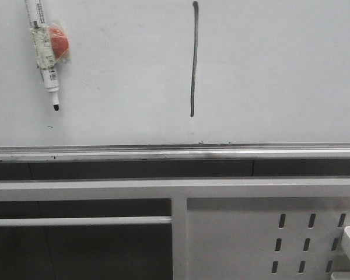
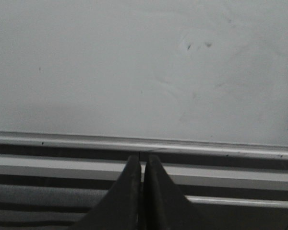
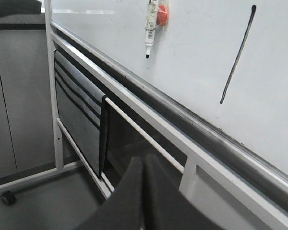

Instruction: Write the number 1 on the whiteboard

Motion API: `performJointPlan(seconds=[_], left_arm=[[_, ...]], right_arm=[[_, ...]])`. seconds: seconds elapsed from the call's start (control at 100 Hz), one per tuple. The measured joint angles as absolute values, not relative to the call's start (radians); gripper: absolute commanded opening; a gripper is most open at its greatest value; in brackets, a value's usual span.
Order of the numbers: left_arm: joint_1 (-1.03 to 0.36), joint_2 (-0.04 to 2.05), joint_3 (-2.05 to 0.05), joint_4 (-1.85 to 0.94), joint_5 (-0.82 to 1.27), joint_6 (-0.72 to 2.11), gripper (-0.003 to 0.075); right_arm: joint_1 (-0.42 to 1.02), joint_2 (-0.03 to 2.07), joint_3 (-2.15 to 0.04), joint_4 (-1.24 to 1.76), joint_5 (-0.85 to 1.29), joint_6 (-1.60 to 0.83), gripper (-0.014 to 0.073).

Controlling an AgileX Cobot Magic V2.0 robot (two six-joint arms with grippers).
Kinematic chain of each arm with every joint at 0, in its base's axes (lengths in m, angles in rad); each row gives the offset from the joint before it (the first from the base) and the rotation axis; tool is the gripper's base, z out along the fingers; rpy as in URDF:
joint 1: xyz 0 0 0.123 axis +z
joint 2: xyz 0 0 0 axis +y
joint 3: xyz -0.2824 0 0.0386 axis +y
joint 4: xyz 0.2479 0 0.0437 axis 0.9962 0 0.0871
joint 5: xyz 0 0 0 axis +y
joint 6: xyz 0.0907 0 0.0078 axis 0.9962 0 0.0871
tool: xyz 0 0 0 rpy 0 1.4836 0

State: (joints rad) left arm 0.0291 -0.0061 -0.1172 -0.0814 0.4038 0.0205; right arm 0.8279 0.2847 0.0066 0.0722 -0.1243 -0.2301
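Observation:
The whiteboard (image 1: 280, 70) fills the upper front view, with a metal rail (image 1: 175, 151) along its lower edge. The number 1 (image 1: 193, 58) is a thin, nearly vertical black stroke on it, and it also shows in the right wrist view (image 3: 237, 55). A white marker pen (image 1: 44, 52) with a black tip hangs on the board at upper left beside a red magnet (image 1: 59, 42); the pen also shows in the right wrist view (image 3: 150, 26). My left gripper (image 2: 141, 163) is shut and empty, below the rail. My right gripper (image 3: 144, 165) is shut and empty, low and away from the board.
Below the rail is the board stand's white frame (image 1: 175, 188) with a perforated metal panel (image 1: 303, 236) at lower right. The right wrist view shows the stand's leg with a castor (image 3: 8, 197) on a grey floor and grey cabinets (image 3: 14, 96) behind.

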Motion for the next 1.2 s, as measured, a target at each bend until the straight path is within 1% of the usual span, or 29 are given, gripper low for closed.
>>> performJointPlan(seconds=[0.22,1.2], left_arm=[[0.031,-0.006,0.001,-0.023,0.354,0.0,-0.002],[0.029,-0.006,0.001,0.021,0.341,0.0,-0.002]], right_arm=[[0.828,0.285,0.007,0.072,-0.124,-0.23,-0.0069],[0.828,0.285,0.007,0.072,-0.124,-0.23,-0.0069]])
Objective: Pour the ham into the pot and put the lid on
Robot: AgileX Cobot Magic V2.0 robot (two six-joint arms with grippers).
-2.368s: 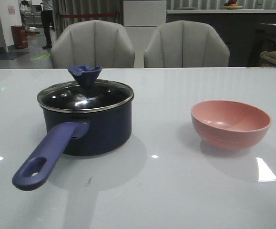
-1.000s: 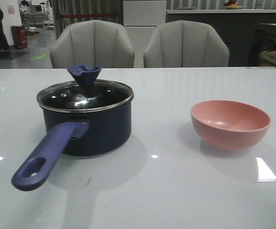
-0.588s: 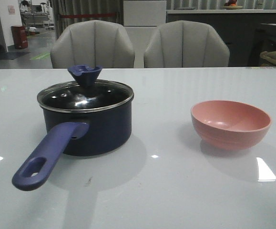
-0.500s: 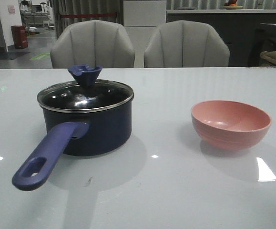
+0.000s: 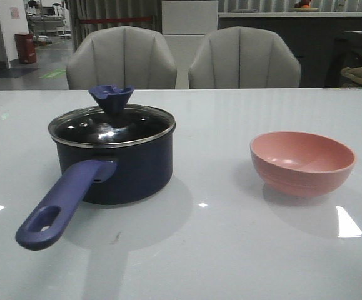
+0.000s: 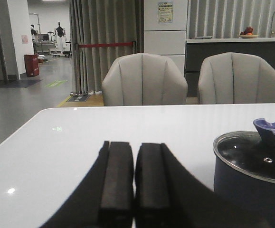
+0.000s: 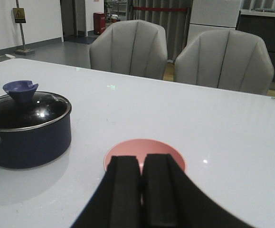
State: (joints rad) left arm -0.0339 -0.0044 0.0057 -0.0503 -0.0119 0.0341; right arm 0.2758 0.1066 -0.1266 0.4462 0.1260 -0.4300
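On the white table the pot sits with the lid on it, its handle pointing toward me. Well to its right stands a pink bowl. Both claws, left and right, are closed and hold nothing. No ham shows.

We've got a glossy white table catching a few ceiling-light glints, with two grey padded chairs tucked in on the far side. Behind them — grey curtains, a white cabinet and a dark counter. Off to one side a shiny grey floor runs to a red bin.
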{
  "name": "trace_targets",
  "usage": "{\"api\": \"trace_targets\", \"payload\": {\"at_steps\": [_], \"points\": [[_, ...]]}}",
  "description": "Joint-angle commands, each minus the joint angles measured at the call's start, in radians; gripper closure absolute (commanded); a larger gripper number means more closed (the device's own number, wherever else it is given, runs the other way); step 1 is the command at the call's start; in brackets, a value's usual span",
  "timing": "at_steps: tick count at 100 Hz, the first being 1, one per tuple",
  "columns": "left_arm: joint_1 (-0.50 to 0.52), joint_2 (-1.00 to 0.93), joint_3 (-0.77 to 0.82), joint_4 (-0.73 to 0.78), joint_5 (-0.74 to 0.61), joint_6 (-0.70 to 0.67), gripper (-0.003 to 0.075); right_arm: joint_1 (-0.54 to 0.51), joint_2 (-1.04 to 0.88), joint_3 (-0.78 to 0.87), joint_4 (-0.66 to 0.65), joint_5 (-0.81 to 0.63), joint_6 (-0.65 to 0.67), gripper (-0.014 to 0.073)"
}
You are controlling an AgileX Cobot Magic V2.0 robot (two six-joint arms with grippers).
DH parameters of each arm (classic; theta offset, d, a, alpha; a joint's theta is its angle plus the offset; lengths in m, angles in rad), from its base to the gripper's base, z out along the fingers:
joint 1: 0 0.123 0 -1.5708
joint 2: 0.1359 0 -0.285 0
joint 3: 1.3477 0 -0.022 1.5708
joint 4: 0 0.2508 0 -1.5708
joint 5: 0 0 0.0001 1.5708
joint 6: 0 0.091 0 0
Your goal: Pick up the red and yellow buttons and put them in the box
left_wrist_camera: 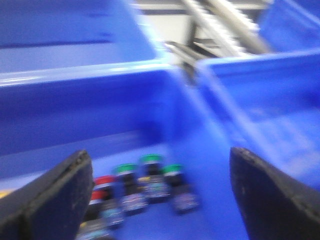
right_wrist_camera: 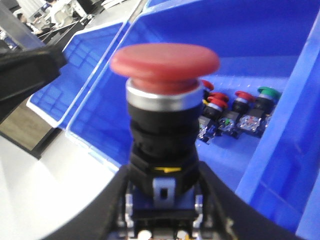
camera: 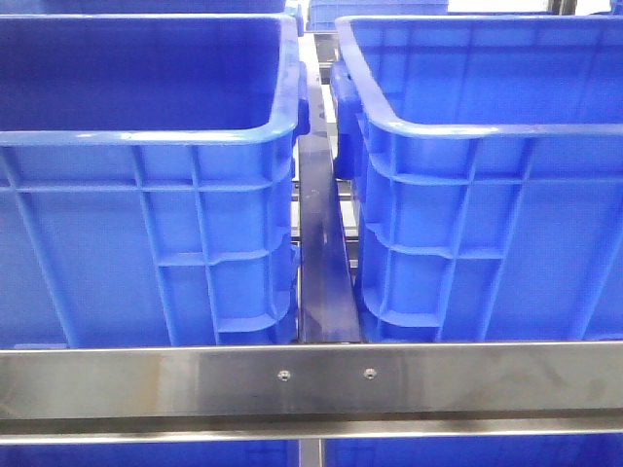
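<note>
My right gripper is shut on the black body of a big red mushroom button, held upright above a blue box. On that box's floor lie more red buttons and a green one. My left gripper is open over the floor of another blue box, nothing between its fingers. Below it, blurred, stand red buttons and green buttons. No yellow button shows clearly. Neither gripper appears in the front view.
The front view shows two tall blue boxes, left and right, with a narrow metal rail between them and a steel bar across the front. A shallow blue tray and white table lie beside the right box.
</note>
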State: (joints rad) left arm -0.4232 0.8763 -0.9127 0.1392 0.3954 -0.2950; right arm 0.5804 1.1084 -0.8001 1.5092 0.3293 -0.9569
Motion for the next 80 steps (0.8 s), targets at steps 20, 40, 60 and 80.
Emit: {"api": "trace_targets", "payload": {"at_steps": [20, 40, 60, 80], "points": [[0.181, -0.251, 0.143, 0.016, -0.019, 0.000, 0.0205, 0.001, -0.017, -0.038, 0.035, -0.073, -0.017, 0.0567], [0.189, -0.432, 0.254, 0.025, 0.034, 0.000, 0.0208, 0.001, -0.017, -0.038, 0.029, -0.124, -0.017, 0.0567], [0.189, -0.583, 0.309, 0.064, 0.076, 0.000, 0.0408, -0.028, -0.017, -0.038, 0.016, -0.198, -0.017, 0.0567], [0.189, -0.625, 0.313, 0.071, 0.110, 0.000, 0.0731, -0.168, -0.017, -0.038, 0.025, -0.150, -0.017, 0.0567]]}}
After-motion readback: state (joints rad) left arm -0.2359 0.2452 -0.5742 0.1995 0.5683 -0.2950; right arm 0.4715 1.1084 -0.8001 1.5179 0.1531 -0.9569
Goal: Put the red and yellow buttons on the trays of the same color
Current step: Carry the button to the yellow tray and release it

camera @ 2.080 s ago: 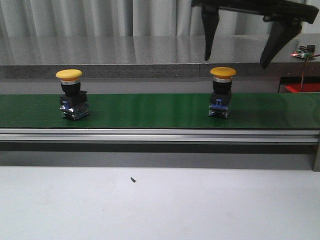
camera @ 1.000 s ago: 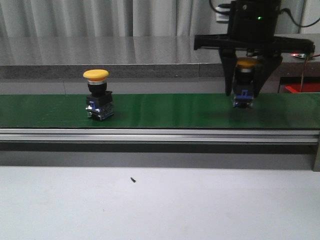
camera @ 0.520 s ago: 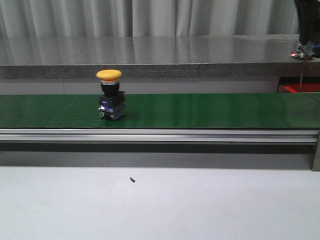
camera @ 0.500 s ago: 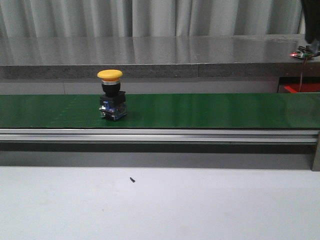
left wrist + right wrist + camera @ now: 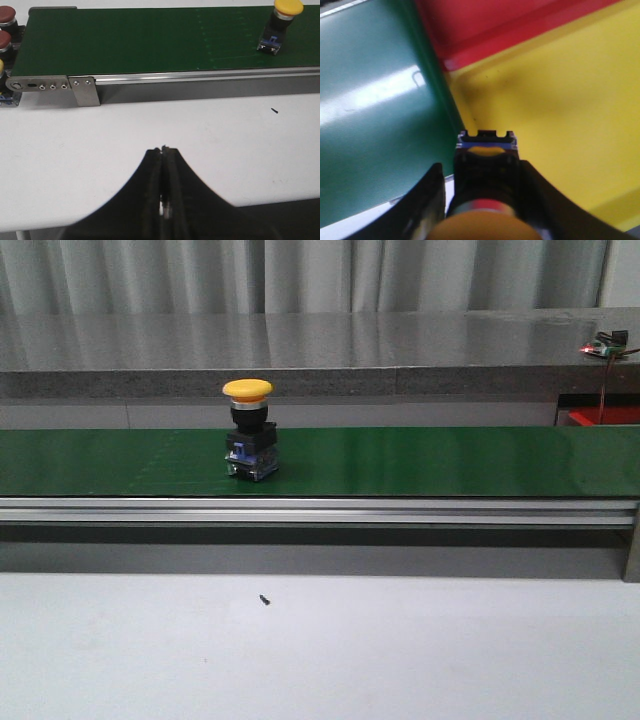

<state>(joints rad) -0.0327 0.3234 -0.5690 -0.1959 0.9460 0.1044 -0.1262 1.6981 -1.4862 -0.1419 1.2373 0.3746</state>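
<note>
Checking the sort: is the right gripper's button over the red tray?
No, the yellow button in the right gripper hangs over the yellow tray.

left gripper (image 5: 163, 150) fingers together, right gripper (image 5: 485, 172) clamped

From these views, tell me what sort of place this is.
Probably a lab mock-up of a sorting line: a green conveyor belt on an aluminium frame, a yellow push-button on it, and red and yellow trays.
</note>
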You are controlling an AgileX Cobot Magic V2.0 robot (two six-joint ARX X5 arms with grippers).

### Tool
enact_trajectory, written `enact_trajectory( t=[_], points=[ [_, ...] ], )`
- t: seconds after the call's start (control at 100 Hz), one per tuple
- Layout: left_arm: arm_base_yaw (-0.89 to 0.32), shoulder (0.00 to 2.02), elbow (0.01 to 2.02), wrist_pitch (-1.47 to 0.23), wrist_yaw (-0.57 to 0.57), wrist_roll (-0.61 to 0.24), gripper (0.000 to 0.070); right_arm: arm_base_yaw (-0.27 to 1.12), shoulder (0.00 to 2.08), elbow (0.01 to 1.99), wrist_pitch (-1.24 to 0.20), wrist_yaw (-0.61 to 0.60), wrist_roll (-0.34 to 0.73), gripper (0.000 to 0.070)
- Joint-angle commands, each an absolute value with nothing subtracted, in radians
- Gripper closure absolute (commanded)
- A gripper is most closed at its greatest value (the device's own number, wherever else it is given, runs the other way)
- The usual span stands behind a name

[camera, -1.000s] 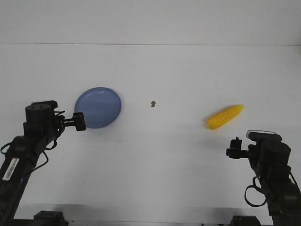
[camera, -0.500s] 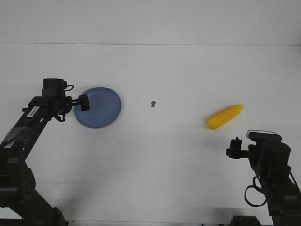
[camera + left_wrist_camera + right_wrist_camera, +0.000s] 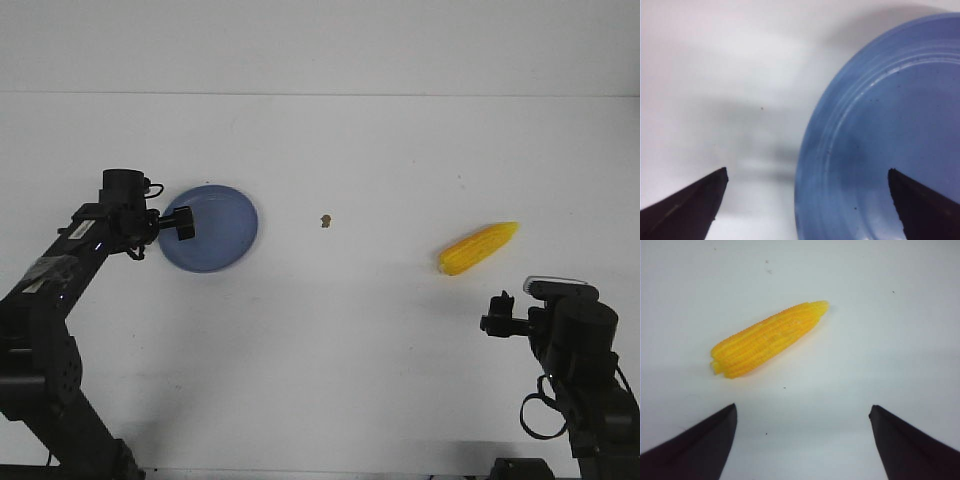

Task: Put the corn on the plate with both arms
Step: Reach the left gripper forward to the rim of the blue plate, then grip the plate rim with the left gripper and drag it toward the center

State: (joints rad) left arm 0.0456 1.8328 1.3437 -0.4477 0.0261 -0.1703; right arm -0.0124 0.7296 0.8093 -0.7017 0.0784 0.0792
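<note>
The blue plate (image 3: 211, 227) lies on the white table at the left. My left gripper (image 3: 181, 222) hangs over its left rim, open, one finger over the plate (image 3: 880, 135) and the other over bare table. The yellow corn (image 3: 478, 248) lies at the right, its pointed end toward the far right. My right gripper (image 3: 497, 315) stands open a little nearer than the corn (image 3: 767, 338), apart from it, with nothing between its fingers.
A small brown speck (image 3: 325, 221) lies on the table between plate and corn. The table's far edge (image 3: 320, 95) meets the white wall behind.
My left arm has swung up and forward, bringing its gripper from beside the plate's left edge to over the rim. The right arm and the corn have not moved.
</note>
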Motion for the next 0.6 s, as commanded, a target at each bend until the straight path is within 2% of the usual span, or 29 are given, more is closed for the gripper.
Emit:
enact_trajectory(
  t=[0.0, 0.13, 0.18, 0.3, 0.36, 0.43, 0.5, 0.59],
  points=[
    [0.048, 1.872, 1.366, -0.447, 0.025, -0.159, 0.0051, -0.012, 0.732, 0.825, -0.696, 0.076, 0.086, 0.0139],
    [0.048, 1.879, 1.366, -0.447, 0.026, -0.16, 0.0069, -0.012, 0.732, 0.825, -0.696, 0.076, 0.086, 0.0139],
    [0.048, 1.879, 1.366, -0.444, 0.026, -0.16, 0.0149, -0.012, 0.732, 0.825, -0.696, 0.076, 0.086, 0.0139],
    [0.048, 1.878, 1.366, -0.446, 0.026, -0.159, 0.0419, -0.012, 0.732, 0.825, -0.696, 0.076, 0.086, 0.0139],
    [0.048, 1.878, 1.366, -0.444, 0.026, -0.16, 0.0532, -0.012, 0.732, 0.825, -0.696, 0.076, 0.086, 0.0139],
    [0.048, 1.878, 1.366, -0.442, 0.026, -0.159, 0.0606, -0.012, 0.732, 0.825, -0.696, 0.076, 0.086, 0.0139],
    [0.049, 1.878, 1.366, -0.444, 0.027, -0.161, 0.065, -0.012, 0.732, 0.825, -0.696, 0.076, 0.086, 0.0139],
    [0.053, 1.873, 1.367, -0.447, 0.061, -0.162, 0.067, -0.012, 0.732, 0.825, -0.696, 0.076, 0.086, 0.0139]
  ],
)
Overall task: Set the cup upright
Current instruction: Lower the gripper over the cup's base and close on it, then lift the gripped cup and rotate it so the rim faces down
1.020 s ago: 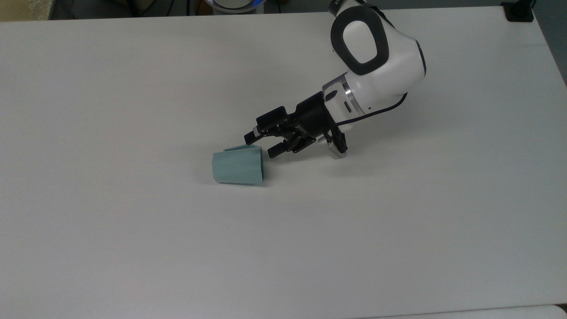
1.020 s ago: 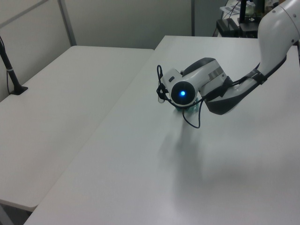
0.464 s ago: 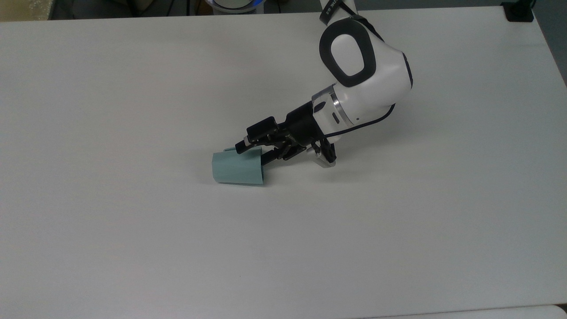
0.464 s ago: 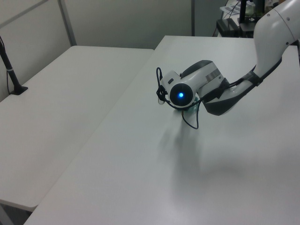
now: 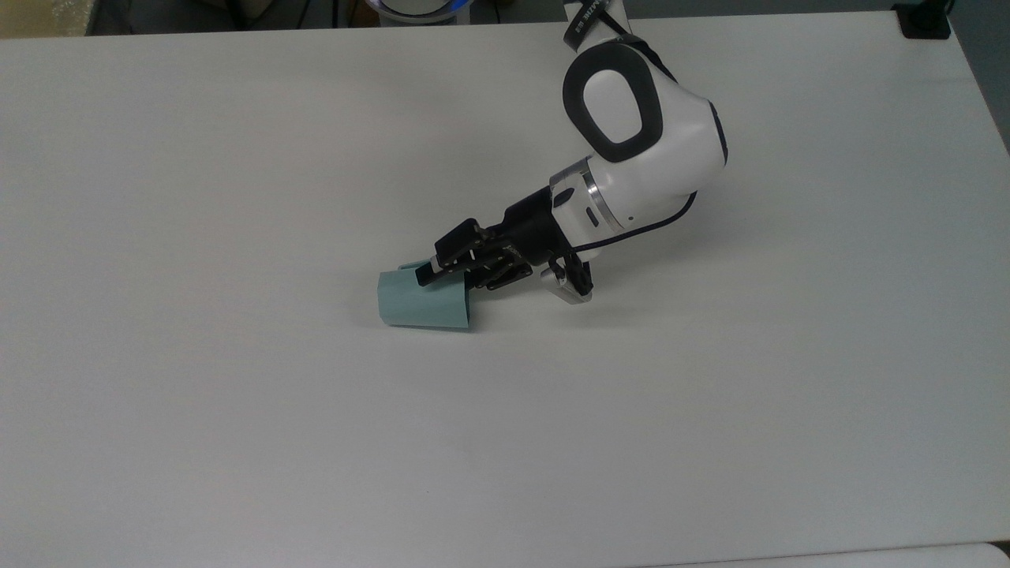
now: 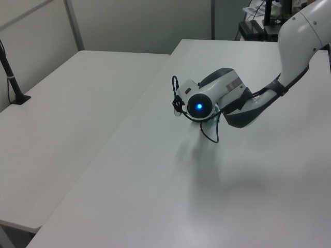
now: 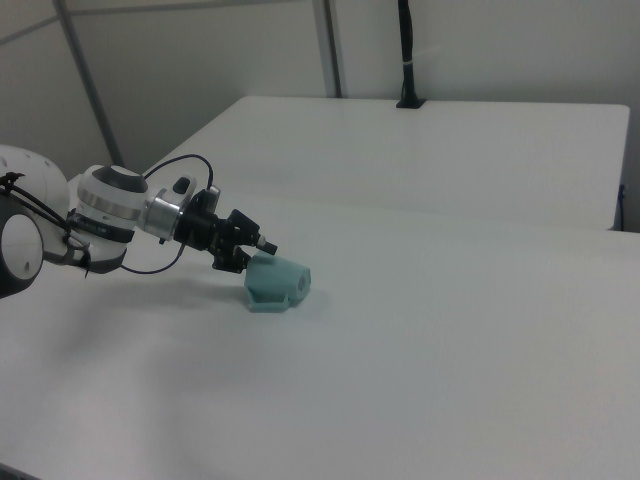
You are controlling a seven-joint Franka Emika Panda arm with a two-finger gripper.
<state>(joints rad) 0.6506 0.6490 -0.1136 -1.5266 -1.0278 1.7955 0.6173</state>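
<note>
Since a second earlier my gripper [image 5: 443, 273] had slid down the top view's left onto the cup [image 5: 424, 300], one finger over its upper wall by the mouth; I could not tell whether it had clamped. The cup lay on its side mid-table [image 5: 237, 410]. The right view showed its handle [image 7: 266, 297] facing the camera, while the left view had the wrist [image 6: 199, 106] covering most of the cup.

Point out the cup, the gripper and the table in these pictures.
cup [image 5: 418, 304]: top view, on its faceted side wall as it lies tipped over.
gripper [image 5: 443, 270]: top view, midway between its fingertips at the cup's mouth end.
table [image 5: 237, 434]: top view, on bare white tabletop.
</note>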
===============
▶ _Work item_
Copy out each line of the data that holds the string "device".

▶ _Response_
  "description": "Joint-angle commands, each minus the joint angles measured at the call's start, in radians; gripper closure absolute (commanded); a larger gripper number means more closed (the device's own number, wherever else it is given, runs the other way); step 1 is the command at the call's start; in brackets, a value's usual span",
- A gripper is most closed at its greatest value (the device's own number, wherever else it is given, runs the other way)

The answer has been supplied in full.